--- TO DO ---
From the entries below, count the lines holding the word "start" and give nothing but the number.

Dataset records:
----------------
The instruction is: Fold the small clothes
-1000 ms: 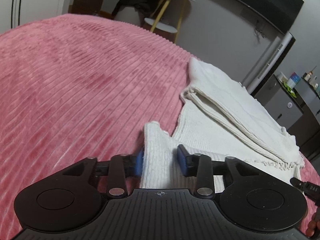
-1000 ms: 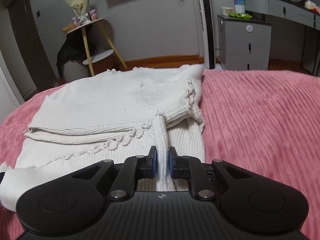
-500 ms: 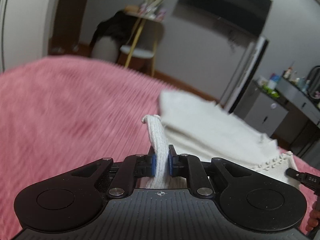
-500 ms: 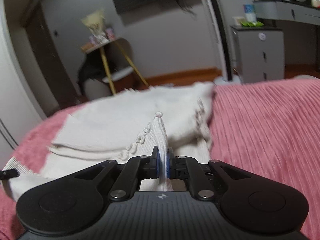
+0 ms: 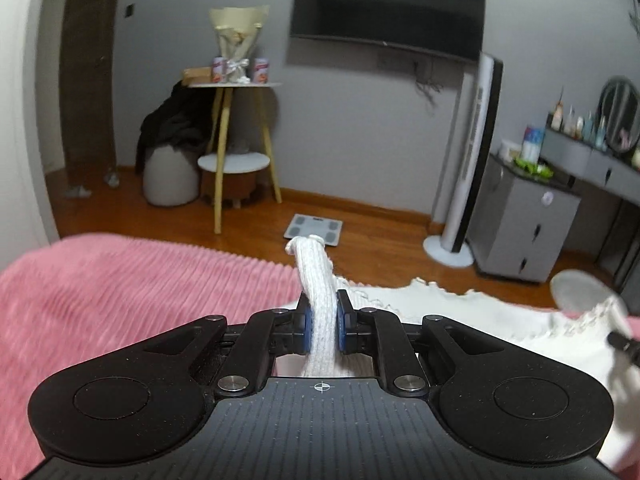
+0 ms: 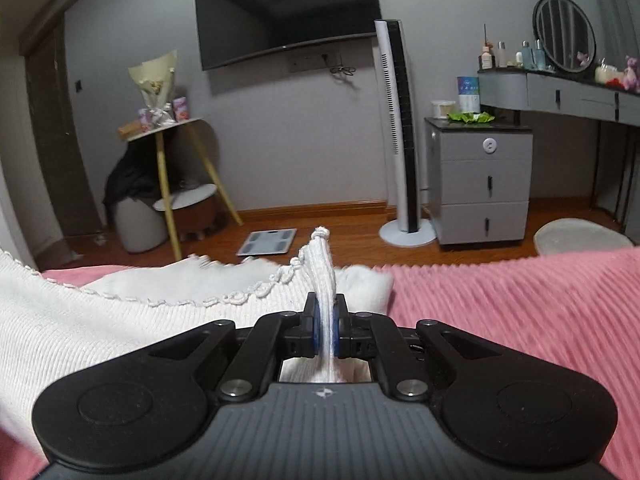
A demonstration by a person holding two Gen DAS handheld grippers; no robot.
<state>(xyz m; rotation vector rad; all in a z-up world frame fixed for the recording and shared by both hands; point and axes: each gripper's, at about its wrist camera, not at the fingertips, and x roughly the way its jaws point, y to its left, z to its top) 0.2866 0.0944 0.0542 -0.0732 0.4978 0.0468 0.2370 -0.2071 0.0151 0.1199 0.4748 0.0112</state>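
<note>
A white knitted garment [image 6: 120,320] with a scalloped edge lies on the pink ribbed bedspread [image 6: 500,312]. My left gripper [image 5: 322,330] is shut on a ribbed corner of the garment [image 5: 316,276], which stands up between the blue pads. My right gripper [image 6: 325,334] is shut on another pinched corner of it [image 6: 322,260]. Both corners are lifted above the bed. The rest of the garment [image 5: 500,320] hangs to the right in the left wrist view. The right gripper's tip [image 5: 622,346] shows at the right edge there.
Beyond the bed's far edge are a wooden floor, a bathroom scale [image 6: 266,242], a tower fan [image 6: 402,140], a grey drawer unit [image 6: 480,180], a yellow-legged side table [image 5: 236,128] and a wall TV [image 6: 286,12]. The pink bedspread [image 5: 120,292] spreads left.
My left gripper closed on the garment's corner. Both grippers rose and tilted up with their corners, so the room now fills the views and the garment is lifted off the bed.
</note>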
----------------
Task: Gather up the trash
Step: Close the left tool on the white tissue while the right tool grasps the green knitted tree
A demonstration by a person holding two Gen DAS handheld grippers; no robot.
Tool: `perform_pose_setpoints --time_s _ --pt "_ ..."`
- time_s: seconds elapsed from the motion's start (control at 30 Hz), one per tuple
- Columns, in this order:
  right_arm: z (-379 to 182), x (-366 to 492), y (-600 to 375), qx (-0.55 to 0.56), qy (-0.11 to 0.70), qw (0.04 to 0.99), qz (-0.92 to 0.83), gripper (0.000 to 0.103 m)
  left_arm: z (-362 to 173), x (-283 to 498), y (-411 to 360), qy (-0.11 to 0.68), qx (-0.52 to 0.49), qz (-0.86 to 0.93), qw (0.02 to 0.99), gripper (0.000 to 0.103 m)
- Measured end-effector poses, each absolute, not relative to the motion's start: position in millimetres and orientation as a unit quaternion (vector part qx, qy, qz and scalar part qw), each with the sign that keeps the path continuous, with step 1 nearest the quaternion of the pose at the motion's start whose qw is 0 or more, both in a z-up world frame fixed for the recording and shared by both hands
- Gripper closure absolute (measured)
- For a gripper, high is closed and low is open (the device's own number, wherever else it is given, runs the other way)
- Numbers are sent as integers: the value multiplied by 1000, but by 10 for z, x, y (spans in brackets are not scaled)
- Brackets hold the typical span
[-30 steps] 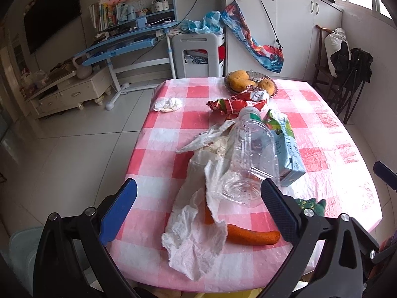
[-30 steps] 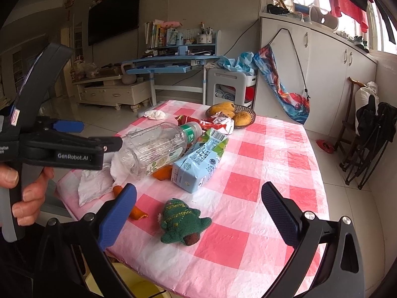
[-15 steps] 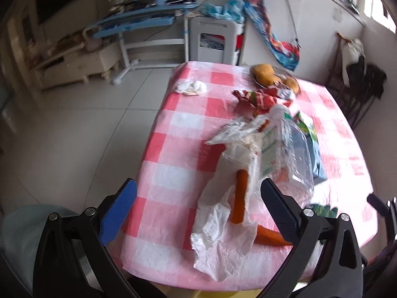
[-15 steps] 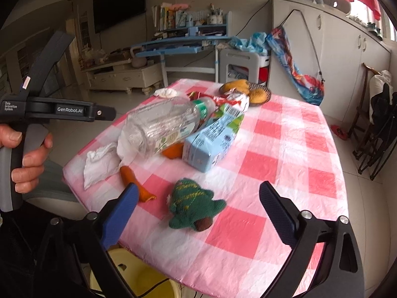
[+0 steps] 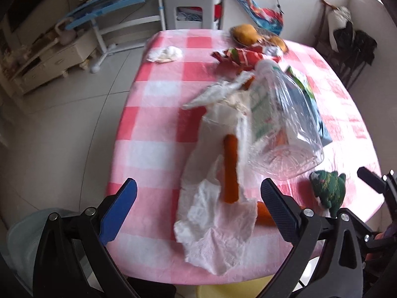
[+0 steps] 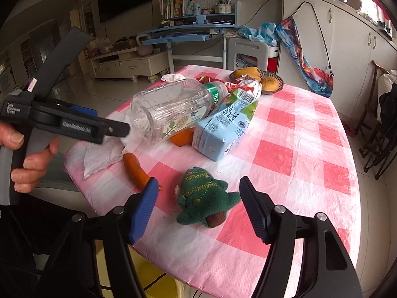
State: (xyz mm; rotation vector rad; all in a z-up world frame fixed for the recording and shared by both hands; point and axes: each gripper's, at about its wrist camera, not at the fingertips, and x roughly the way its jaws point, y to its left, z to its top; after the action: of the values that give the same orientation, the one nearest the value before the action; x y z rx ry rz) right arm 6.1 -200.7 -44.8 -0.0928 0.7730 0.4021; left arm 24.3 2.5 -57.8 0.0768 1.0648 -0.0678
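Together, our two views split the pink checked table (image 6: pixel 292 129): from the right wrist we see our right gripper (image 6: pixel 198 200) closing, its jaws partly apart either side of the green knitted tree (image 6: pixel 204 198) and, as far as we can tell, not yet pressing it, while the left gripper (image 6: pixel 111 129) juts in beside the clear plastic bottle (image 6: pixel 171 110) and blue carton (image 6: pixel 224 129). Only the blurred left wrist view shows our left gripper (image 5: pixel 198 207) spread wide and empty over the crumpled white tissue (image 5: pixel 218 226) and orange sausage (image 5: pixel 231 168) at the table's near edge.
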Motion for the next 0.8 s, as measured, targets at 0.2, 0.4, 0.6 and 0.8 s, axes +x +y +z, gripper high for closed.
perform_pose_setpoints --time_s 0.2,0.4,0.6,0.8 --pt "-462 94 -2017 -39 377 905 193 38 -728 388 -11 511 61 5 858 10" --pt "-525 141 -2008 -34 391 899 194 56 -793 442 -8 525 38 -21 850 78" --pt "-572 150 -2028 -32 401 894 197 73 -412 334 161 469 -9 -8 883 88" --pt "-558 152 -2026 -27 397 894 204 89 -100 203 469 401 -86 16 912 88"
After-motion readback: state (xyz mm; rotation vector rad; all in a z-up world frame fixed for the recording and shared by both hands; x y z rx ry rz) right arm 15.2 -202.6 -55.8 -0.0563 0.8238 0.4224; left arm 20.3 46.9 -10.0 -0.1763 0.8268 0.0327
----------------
--- ANSWER TO THIS TASK ---
2